I purchased a glass sucker/Large dent remover of Ebay took a few attempts but got my small dent out. And it only cost me £5.49....worth a try


----------



## squiggs (Oct 19, 2009)

I'd look for a PDR (paintless dent removal) guy.
I wouldn't recommend DIY. It's easy to make it worse to the point that even a PDR guy can't then pull/push it back.


----------



## PaulaJayne (Feb 17, 2012)

Pic would help, but dry ice and a hairdrier can work.

Lots of clips on youho tube on how to do it.

Paula


----------



## Scott Harris (Nov 20, 2007)

Definitely try a PDR guy first - I've just had 4 dings done on my van and I was blown away by the results - a real black art and not expensive either.


----------



## MK1Campaign (Mar 27, 2007)

Don't use chips away for dents. They will only have had a quick chips away training course.
Find a proper pdr guy that just does dents.

I know a really good one if you are close to Stratford Upon Avon?


----------



## robdcfc (Sep 17, 2012)

MK1Campaign said:


> Don't use chips away for dents.

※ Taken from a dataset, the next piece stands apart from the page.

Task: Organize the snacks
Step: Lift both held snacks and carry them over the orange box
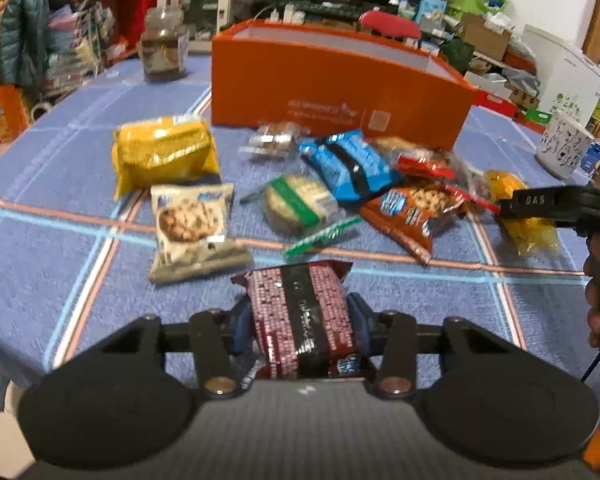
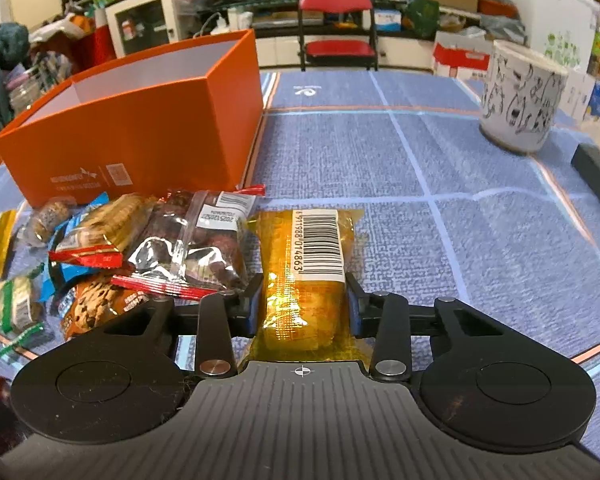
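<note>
Snacks sit between both sets of fingers. At lower centre of the left wrist view, the left gripper [image 1: 300,322] is closed across the middle of a dark red packet [image 1: 302,316], its blue pads pressing both long sides. At centre of the right wrist view, the right gripper [image 2: 305,304] is closed on a golden-yellow packet [image 2: 302,280] with a barcode label facing up.

Both packets look light, soft and crinkly, with glossy film that could slip; the contents are probably brittle, so a gentle squeeze across the middle, as here, seems the better hold than the sealed ends.

The other snacks lie in a loose pile [image 1: 352,184] at mid-frame, on the blue checked tablecloth [image 1: 60,240]. Behind them, in the upper centre, stands the open orange box [image 1: 340,92], the likely destination.

Only the left view shows the yellow bag [image 1: 166,152], the white cookie packet [image 1: 192,228] and a jar [image 1: 164,50] at upper left. Only the right view shows the box's white interior with no snacks visible in it, and the barcode.
</note>
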Action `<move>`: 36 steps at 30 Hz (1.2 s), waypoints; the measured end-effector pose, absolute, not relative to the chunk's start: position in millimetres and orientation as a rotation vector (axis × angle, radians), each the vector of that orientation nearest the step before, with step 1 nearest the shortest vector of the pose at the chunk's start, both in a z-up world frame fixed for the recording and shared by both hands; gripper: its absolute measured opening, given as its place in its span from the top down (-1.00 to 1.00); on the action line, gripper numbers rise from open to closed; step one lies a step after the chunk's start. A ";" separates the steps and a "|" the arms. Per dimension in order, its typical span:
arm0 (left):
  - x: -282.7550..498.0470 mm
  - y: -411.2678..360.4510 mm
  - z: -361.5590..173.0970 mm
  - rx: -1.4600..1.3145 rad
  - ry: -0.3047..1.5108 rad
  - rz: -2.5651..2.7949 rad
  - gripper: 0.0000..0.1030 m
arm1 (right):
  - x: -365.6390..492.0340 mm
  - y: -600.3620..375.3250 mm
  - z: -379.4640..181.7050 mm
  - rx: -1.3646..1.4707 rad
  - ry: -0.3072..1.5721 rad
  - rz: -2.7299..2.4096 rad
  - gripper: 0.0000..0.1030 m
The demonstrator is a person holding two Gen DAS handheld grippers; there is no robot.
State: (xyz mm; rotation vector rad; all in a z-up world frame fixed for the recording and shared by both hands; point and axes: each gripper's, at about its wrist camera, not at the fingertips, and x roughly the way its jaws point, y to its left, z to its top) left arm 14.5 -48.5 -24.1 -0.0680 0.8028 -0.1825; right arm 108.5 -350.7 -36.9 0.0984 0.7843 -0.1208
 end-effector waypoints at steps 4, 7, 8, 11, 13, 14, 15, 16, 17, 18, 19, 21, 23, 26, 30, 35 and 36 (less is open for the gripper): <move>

They will only have had a quick chips away training course.
> Find a proper pdr guy that just does dents.
> 
> I know a really good one if you are close to Stratford Upon Avon?


completely incorrect, please check facts before firing up keyboard!!


----------



## squiggs (Oct 19, 2009)

MK1Campaign said:


> Don't use chips away for dents. They will only have had a quick chips away training course.


THAT STATEMENT IS SMALL MINDED!!! .......

...... As every ChipsAway tech (or indeed any Smart repair tech) is an individual running their own business there is no reason what-so-ever that one/many/all couldn't have taken it upon themselves to take an in depth independent PDR training course - and many have.

That said - as ChipsAway (or indeed most Smart repairers) main line of profession is primarily paint I would consider it best to seek a tech whose primary profession is removing dents.


----------



## Scoobycarl (Aug 13, 2011)

Im in solihull too and know a top pdr guy who does work at aston martin factory and ferrari garages,there aint a course out there that can teach you how to remove dents ! It can show you how but takes many years to master it ! It is an art in my eyes,ive tried it and is not easy.

My advice is to call a pdr guy too mate,keeps the paint oe too.


----------



## stangalang (Nov 27, 2009)

Depending where you are in yorkshire I have a great dent guy in Oldham.


----------